TASK DESCRIPTION. Once the pictures are set aside, copy the data below exactly as it stands.

STORED DATA.
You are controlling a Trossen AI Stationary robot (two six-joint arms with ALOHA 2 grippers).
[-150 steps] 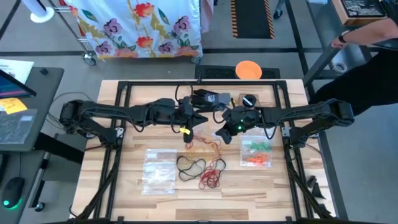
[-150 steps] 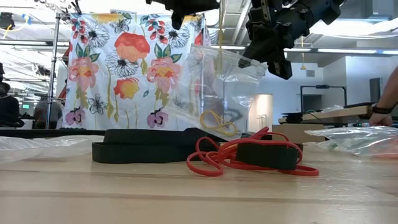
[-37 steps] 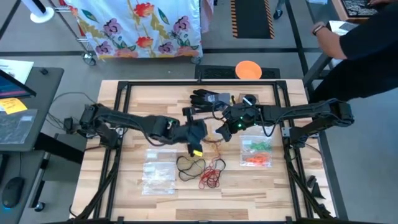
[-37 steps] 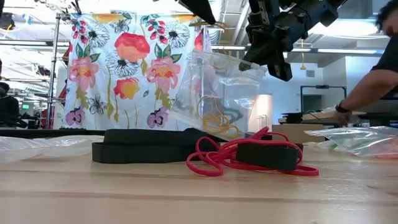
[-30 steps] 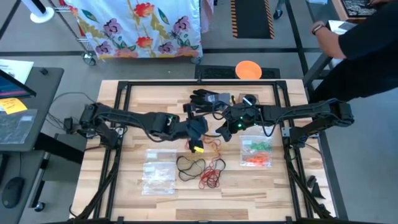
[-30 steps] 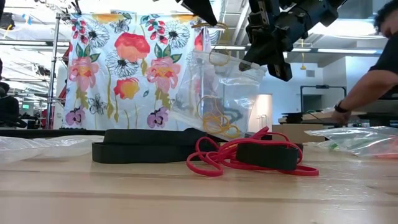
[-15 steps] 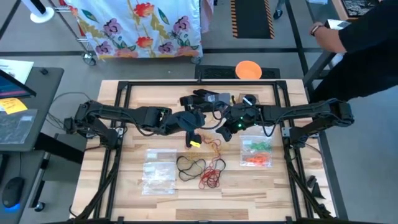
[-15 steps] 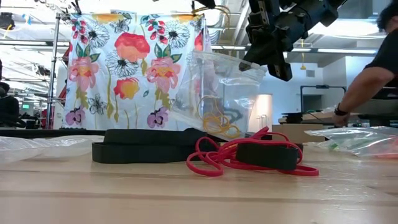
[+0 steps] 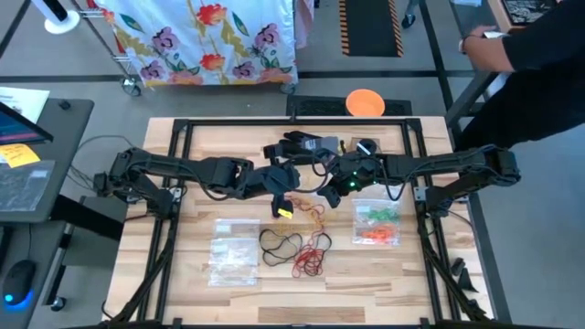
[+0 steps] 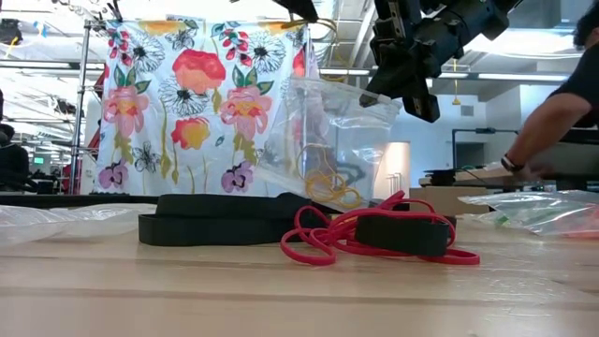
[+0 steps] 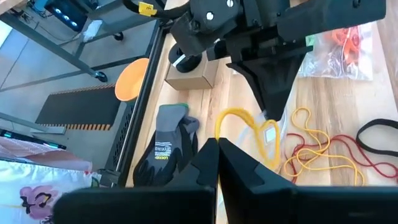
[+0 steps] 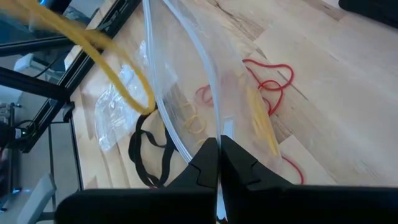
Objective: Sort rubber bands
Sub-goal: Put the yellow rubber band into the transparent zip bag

WRITTEN RESPONSE.
You are controlling a Trossen AI Stationary robot (two six-joint arms with ALOHA 2 grippers).
[-150 steps] 
[-150 steps] 
[-37 steps] 
[-37 steps] 
[-30 steps] 
[-30 steps] 
[-15 steps] 
[-15 steps] 
[+0 steps] 
[+0 steps] 
[+0 steps] 
[+0 steps] 
Objective: Sort rubber bands
Sub-goal: Put the yellow rubber band into the transparent zip bag

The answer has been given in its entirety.